Why DIY with a database?

This is an excellent question! There are lots of ways to use databases without having to design and build your own. We mentioned products like SIL's FieldWorks Language Explorer, also known as Flex; the Max Planck Institute's Elan; the Indigenous Languages Digital Archive, or ILDA; and the Mirama software suite, as just a few examples.

Honestly, if you find that an existing database application works well for you, and you're happy with it, that's great. People get lots of work done and live full happy lives without ever having to design and build a database on their own!

But there are situations in which making your own might be better. We'll give a few examples, you might have more.

You can't find anything that works well for your language, or your project.

Database products designed for someone else's language(s) or for someone else's type(s) of projects can be hard to adapt. Products like Elan, Miramar, and Flex are definitely built to support lots of different kinds of languages, but that doesn't mean that you won't find something about your own language situation that just doesn't fit well.

You might be able to adapt your work in a way that muscles it into these products satisfactorily, but it might be frustrating.
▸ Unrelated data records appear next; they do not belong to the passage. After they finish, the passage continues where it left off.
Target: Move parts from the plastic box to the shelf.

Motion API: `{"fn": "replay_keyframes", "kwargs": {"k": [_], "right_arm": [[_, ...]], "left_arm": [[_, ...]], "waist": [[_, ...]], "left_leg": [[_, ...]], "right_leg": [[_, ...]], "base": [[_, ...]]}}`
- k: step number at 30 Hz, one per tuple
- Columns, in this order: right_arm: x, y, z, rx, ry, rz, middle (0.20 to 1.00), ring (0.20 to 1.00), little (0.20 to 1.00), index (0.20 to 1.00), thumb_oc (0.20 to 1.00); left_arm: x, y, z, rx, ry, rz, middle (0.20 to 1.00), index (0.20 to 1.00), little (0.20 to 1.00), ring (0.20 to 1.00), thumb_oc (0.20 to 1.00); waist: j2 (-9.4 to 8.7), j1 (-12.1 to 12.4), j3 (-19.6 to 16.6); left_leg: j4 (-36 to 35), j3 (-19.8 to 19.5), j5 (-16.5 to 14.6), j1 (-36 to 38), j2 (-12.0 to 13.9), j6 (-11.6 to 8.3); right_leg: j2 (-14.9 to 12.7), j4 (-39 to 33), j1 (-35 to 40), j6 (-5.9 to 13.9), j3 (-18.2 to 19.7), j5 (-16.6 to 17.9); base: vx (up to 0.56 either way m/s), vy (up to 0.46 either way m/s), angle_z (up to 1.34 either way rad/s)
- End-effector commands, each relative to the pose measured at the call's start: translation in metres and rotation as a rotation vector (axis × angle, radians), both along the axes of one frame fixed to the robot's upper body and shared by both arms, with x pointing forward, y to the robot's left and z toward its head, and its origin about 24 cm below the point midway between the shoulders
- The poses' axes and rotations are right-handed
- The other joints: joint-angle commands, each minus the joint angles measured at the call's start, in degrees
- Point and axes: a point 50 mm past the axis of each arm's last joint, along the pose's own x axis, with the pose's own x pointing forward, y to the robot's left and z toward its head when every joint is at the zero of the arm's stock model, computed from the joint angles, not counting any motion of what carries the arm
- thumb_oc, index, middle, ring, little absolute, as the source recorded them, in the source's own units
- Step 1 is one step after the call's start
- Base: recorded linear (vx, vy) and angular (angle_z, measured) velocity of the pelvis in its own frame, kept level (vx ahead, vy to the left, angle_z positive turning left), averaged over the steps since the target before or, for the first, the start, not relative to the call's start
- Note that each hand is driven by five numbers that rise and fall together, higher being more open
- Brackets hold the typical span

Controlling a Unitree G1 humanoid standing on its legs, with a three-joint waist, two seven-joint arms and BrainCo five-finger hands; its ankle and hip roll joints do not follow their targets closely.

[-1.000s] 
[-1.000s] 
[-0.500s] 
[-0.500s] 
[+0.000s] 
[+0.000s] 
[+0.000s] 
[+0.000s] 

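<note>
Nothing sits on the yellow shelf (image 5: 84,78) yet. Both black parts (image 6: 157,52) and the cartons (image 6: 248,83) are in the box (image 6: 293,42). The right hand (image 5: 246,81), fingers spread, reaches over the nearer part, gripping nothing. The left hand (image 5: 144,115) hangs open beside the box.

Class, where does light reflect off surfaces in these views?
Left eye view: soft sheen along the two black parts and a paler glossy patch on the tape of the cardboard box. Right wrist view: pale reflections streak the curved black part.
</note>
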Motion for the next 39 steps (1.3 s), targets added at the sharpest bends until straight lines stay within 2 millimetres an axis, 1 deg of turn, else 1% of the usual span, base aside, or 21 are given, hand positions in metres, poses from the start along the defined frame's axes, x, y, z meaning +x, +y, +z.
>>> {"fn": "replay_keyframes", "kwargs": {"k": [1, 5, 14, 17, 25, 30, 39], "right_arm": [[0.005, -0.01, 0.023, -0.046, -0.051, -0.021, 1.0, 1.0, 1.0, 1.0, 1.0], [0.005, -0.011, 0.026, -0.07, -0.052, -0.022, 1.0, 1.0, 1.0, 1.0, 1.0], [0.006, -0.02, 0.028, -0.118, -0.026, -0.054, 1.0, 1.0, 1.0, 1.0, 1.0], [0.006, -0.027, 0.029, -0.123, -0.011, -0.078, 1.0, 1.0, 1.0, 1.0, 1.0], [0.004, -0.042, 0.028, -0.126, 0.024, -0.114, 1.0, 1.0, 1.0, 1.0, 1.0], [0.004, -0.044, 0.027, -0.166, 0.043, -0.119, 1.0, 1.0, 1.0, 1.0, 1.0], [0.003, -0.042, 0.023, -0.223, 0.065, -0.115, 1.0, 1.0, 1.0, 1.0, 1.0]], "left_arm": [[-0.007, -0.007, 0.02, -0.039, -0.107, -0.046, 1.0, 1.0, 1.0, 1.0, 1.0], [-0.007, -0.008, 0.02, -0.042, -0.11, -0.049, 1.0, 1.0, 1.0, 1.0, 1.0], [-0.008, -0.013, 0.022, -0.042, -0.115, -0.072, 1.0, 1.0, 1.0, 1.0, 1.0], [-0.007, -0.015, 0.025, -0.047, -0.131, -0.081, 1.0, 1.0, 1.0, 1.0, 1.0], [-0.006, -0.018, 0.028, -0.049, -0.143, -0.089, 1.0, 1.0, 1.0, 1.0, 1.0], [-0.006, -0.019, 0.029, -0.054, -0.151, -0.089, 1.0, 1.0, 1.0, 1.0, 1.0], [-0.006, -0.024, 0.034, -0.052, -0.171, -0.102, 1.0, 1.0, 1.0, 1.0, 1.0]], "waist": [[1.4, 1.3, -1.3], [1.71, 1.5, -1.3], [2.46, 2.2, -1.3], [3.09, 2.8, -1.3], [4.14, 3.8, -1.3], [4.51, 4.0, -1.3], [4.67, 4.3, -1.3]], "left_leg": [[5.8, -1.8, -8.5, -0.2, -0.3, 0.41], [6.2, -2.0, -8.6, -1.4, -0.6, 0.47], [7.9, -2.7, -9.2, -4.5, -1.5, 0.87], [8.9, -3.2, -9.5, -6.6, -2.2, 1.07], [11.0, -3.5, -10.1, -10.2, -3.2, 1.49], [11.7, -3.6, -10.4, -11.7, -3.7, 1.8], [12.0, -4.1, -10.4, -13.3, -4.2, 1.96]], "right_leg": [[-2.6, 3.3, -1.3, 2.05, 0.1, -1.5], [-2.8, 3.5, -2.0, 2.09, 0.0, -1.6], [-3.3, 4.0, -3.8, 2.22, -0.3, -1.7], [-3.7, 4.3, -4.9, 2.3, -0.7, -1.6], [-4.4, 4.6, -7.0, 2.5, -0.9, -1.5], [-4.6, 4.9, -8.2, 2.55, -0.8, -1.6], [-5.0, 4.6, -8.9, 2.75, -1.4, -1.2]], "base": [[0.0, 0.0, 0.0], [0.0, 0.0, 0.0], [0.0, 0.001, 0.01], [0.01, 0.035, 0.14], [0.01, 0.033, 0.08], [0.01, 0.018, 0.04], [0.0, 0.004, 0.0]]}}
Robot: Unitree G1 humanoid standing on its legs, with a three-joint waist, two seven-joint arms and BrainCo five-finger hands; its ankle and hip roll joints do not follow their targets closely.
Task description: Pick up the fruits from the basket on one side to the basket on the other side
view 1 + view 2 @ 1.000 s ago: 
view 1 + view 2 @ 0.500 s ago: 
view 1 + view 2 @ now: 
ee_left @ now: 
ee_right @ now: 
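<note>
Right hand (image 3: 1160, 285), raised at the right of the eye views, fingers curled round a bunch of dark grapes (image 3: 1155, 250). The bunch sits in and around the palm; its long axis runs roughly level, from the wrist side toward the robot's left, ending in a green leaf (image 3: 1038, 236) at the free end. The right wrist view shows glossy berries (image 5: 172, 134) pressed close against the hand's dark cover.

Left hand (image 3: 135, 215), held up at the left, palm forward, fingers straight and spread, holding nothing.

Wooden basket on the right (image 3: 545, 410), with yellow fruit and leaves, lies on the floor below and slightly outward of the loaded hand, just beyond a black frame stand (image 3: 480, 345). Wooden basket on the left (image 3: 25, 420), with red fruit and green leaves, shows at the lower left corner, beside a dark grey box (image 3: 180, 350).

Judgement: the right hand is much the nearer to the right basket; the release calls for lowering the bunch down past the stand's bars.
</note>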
You are concerned about versions, vendors, privacy and costs

The database products we've mentioned here have been available for a long time (in technology world, a 'long time' is maybe 10 years - and some of these have been available for even longer than that), but since some organization or company makes and maintains them, they could be phased out or modified in ways that break your workflow. We've also mentioned these particular products because, so far as we know, they would never take your data and use it to build their own AI's, or sell it to others or whatever. Most commercial vendors cannot be trusted to keep your information private and safe in the long run. The organizations who provide us with software can also change their terms of use at pretty much any time.

Now, if you design and build your own database, you are still going to be using someone else's software (for example, SQLite is maintained by the SQLite Consortium). The difference is that database software is not generally written to sell to directly customers. Instead, it's software that engineers use to build stuff to sell to customers (or whatever). This means that the software tends to be fully local (it runs only and exactly where you tell it to - no secret saving stuff to a cloud server or similar), it is generally public-domain as well as open-source. There's no one company that can just decide to take it off the market, or change it and take away access to older versions.

Note

Open source software is software that you, or I, or anyone can go grab the actual code from; save it off locally; and mess with it. The open source movement has been really important in making it possible for people like us to learn how to build and use our own databases!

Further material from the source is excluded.